Instructions to follow -> With every picture left out, restate the listing below exactly as written.

Data ->
-*-

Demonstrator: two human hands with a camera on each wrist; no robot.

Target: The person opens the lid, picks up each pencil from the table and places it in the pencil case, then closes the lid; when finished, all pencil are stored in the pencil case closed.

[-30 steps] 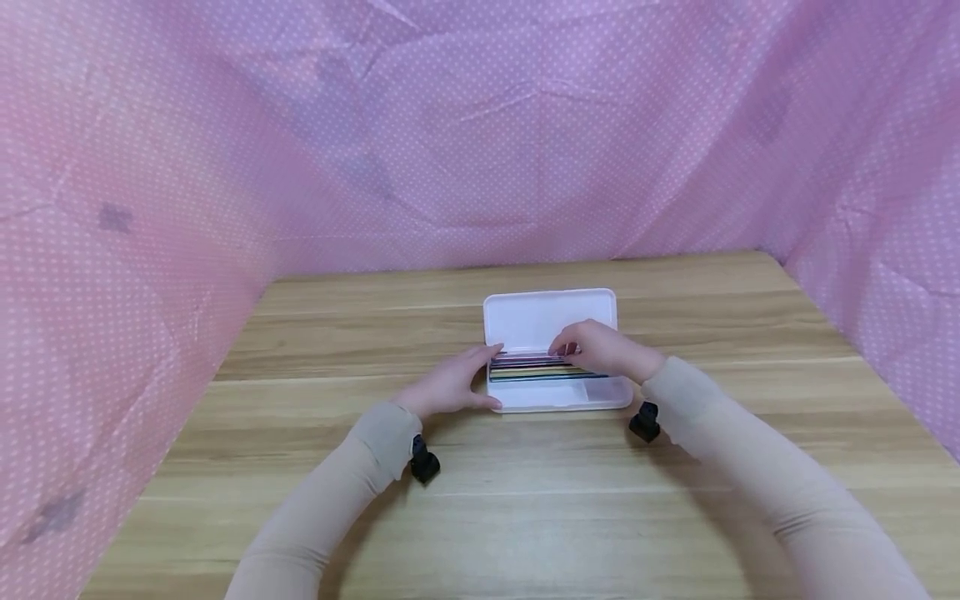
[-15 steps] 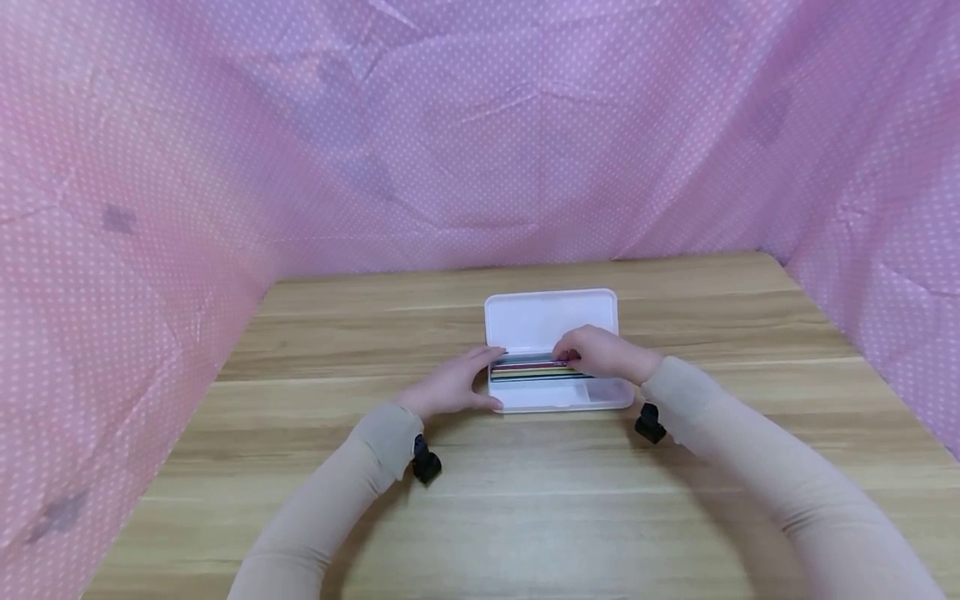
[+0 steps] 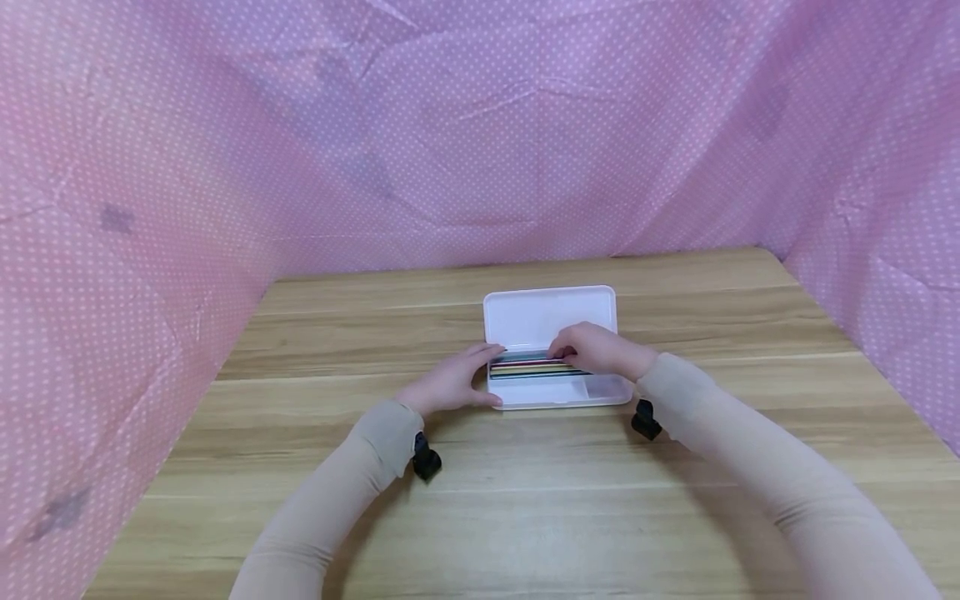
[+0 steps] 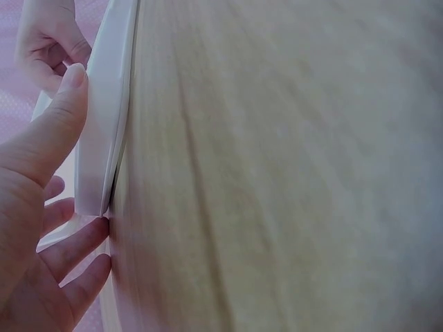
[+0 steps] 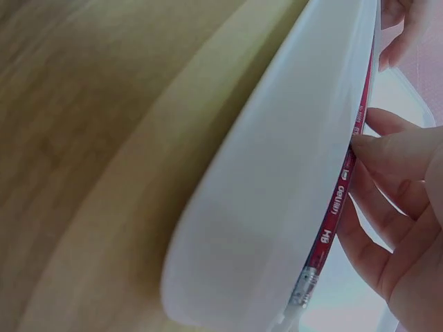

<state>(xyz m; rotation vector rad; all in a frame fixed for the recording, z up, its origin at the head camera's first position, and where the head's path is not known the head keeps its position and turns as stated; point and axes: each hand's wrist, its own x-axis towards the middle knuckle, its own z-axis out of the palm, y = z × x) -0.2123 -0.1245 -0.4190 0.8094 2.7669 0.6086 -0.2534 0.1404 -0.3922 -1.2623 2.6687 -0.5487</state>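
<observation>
A white pencil case (image 3: 551, 318) lies open on the wooden table, its lid folded toward the back. Several coloured pencils (image 3: 528, 368) lie lengthwise side by side inside it. My left hand (image 3: 450, 383) holds the left end of the case, thumb at the front edge and fingers at the back corner. Over the right part of the pencils, my right hand (image 3: 595, 347) pinches a dark red pencil (image 5: 334, 211) marked HB between thumb and forefinger. That pencil shows along the case's rim in the right wrist view. The hand hides the pencils' right ends in the head view.
The front of the case has a long white compartment (image 3: 536, 390) and a small greyish one (image 3: 609, 387) at the right. Wooden tabletop (image 3: 525, 508) surrounds the case. Pink dotted cloth (image 3: 480, 150) hangs behind and at both sides.
My right hand has shifted slightly, and the red pencil has come down nearer the other pencils. A pale blue-green strip now shows behind them. The left hand stays on the case.
</observation>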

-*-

Expected answer ->
Demonstrator: two human hands with a camera on each wrist; no robot.

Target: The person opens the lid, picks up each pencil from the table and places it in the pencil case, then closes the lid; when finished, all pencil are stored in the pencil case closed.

[-30 steps] 
[-15 steps] 
[+0 steps] 
[+0 steps] 
[+0 steps] 

<state>(xyz m; rotation vector rad; all in a frame fixed for the recording, z up, its origin at the head camera's first position, and where the head's path is not known the head keeps its position and turns as stated; point and axes: each hand's wrist, its own x-axis towards the middle knuckle, its own z-axis out of the palm, y = z × x) -0.2123 -0.1245 -0.4190 0.8094 2.7669 0.6086 -0.2534 0.1404 -0.3922 -1.2623 2.6687 -0.5487</state>
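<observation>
A white pencil case (image 3: 551, 318) lies open on the wooden table, its lid folded toward the back. Several coloured pencils (image 3: 528, 368) lie lengthwise side by side inside it. My left hand (image 3: 450, 383) holds the left end of the case, thumb at the front edge and fingers at the back corner. Over the right part of the pencils, my right hand (image 3: 595, 347) pinches a dark red pencil (image 5: 334, 211) marked HB between thumb and forefinger. That pencil shows along the case's rim in the right wrist view. The hand hides the pencils' right ends in the head view.
The front of the case has a long white compartment (image 3: 536, 390) and a small greyish one (image 3: 609, 387) at the right. Wooden tabletop (image 3: 525, 508) surrounds the case. Pink dotted cloth (image 3: 480, 150) hangs behind and at both sides.
My right hand has shifted slightly, and the red pencil has come down nearer the other pencils. A pale blue-green strip now shows behind them. The left hand stays on the case.
</observation>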

No further work remains on the exercise.